Write the listing out once more, identical to the original but without pictures.

"""

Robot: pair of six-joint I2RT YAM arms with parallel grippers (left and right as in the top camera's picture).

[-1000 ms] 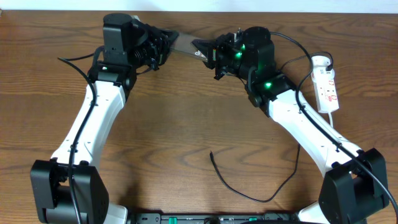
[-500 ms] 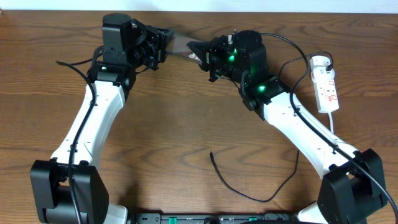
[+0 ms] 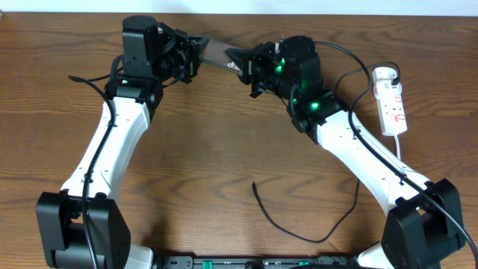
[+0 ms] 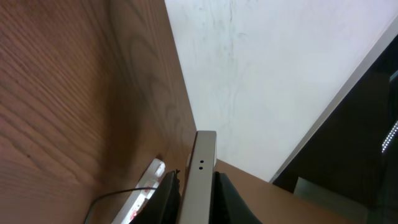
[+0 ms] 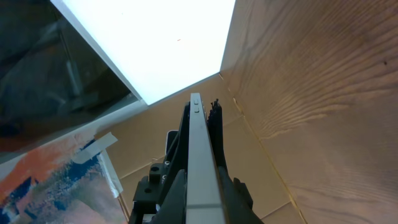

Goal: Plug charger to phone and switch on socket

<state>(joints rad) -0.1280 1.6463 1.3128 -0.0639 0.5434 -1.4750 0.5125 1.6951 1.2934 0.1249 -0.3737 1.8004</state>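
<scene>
The phone is held edge-up above the far middle of the table, between both arms. My left gripper is shut on its left end; in the left wrist view its jaws clamp the phone's thin grey edge. My right gripper is shut on its right end; in the right wrist view the jaws flank the phone's edge. The charger lies loose on the near table, its tip free. The socket lies at the far right.
The socket's white cord runs down beside the right arm. A thin black wire trails left of the left arm. The table's far edge meets a white wall. The socket also shows in the left wrist view.
My right gripper and the phone's right end have shifted a little left and toward the far edge. The left gripper has stayed almost still, and the charger has not moved.
</scene>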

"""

_Answer space_:
Robot: pair of six-joint I2RT YAM arms with parallel grippers (left and right as in the top camera's picture).

[-1000 ms] 
[-500 ms] 
[+0 ms] 
[+0 ms] 
[+0 ms] 

Goal: Plug charger to phone and switch on socket

<state>(joints rad) -0.1280 1.6463 1.3128 -0.0639 0.5434 -1.4750 0.5125 1.6951 1.2934 0.1249 -0.3737 1.8004</state>
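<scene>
The phone is held edge-up above the far middle of the table, between both arms. My left gripper is shut on its left end; in the left wrist view its jaws clamp the phone's thin grey edge. My right gripper is shut on its right end; in the right wrist view the jaws flank the phone's edge. The charger lies loose on the near table, its tip free. The socket lies at the far right.
The socket's white cord runs down beside the right arm. A thin black wire trails left of the left arm. The table's far edge meets a white wall. The socket also shows in the left wrist view.
My right gripper and the phone's right end have shifted a little left and toward the far edge. The left gripper has stayed almost still, and the charger has not moved.
</scene>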

This output is now finished.